Zudem spiele auch das Verhalten der betroffenen Person eine Rolle. Jemand, der sich aktiv in die Öffentlichkeit begebe, könne nicht in derselben Weise verlangen, dass sein vergangenes Verhalten vergessen werde, wie etwa eine Privatperson, die nichts mehr dazu beigetragen habe, wieder öffentlich präsent zu sein. Marseille sei indes stets öffentlich tätig gewesen und habe die Öffentlichkeit auch gesucht, heißt es im Beschluss. Es sei auch nicht erkennbar, dass er durch die Berichterstattung in die Gefahr einer sozialen Ausgrenzung gerate. Allein dass ein Pressebericht dazu geeignet ist, das soziale Ansehen oder den Respekt gegenüber dem Betroffenen zu mindern, genügt nach Auffassung der Kammer nicht, um das Persönlichkeitsrecht zu verletzen.

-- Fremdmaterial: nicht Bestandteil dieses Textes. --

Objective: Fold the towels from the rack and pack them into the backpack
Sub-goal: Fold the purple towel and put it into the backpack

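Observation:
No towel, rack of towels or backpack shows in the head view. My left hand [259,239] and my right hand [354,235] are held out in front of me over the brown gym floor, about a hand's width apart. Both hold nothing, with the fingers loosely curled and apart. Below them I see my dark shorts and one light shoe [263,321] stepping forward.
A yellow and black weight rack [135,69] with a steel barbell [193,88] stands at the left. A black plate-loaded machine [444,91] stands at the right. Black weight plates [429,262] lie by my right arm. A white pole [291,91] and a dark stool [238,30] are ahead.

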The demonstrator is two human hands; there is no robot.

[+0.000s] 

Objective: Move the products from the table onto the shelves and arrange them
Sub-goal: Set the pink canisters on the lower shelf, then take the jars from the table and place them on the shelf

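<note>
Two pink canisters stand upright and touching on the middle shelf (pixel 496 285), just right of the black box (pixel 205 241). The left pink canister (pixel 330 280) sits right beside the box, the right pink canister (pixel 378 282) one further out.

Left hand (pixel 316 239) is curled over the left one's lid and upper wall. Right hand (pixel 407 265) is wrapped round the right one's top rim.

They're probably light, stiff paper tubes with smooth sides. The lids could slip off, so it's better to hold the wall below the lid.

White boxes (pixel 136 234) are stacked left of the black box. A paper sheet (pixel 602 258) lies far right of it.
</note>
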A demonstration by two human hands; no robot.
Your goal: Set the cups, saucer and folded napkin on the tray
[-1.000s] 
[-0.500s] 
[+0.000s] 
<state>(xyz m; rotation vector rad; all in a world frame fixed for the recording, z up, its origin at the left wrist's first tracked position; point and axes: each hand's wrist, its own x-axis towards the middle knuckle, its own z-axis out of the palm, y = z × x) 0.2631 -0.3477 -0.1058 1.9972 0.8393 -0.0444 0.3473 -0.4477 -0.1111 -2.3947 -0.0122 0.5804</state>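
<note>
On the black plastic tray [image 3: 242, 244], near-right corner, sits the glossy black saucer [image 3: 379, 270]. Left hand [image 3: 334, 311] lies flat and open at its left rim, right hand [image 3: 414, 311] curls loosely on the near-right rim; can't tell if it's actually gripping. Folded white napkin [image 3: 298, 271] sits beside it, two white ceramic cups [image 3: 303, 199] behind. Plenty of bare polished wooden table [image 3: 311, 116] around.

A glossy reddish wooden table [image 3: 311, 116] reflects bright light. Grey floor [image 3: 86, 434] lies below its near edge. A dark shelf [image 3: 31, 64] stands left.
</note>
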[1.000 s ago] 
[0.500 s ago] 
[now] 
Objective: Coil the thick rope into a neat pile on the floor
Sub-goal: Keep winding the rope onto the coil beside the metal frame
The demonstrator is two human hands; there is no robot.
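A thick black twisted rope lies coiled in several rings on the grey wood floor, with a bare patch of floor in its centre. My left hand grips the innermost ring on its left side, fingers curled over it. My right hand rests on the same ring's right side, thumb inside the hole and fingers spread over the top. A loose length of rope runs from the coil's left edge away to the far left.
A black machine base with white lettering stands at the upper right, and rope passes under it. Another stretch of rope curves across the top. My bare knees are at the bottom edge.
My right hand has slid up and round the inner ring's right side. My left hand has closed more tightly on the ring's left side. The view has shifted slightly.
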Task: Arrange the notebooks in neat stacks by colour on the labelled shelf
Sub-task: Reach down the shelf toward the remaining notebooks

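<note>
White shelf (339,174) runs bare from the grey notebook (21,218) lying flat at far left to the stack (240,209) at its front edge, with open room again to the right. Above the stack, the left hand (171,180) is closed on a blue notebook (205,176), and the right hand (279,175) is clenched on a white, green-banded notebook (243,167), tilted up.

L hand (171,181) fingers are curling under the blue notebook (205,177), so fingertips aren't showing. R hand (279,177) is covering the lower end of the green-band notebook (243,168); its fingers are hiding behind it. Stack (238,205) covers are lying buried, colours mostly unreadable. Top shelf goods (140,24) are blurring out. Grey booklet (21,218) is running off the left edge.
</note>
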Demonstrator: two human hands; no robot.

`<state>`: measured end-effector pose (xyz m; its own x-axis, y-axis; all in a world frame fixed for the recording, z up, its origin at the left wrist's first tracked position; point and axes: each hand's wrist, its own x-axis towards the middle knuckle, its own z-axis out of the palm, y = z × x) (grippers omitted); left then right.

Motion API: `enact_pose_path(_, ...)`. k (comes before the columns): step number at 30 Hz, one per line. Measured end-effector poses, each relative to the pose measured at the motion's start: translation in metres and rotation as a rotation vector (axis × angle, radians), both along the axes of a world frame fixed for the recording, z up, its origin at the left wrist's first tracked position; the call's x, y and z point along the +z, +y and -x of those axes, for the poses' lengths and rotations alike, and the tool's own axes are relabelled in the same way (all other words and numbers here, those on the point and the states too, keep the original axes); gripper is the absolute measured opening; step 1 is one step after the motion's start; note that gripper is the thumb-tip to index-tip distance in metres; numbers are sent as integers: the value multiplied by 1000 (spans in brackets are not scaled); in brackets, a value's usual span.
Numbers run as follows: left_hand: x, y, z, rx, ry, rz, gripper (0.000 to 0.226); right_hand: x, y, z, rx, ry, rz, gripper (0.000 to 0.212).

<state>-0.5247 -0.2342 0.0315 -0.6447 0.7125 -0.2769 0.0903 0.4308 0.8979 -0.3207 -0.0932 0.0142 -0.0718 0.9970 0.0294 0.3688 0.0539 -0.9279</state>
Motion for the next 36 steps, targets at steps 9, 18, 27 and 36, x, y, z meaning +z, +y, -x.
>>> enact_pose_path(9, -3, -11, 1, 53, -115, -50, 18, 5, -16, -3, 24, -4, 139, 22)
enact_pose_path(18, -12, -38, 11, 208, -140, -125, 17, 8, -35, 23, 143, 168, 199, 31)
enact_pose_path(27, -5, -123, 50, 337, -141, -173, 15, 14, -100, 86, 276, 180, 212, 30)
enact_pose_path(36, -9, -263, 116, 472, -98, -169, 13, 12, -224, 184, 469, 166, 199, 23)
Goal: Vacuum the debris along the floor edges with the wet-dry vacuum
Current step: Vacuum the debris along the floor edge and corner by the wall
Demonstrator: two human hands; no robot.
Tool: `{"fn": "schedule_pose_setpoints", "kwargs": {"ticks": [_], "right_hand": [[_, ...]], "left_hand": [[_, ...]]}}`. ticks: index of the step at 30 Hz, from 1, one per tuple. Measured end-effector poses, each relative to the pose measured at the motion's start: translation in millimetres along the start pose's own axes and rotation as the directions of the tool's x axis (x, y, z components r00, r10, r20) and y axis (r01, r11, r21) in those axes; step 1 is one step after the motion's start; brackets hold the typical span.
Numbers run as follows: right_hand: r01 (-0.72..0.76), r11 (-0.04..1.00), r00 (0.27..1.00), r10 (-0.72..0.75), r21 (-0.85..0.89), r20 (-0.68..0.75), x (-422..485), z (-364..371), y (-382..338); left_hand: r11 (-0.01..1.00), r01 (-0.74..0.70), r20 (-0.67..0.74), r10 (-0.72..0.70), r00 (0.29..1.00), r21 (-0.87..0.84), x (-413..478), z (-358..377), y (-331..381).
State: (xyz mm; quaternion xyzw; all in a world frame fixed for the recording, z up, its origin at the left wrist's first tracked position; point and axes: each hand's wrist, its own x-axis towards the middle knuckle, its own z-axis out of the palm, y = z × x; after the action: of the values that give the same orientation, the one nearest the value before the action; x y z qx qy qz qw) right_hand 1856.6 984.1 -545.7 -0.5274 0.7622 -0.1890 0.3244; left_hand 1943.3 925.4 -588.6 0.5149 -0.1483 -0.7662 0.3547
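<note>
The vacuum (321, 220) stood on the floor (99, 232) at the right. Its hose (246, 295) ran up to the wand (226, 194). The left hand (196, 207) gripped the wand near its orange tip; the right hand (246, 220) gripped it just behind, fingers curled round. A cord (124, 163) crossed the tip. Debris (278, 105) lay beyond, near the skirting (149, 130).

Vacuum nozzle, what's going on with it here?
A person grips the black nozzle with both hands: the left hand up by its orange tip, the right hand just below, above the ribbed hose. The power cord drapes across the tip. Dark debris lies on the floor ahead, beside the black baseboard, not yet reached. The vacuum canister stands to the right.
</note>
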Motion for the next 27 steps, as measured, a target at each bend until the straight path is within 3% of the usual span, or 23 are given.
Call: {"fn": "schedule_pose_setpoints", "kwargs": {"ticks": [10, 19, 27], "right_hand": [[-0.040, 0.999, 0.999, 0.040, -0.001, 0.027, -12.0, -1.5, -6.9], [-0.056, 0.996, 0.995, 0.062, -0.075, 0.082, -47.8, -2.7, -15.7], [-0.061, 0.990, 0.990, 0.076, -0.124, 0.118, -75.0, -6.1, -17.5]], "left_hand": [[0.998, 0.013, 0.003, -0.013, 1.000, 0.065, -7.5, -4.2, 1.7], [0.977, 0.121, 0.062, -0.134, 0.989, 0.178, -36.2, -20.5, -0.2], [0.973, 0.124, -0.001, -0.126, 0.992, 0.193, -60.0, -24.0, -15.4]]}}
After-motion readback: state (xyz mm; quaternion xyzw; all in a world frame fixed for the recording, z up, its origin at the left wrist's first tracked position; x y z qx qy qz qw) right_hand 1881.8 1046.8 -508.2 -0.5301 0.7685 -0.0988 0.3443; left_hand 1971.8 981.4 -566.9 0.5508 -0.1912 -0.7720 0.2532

Zum Berichtsinteresse stellte das BVerfG außerdem klar, dass dieses nicht von Gerichten bestimmt werde. Es obliege vielmehr der Presse selbst, zu entscheiden, was berichtenswert ist. Rechtlich erforderlich sei dabei allein, dass die Einbeziehung eines Umstands in den jeweiligen Bericht nicht objektiv ohne jeden Anknüpfungspunkt sei. Dass dies hier nicht der Fall sei, hätten die Gerichte nicht dargelegt.
An der Entscheidung wirkte noch der scheidende Richter Johannes Masing mit, dessen Amtszeit eigentlich bereits am 1. April endete und der seitdem nur noch geschäftsführend im Amt ist und von Ines Härtel, Rechtsprofessorin von der Universität Viadrina in Frankfurt/Oder, beerbt wird. Masing war in seiner Amtszeit vor allem für die Themen Meinungs- und Pressefreiheit, Persönlichkeitsrechte und Datenschutz zuständig und hat als Berichterstatter an den Entscheidungen zum "Recht auf Vergessen" mitgewirkt.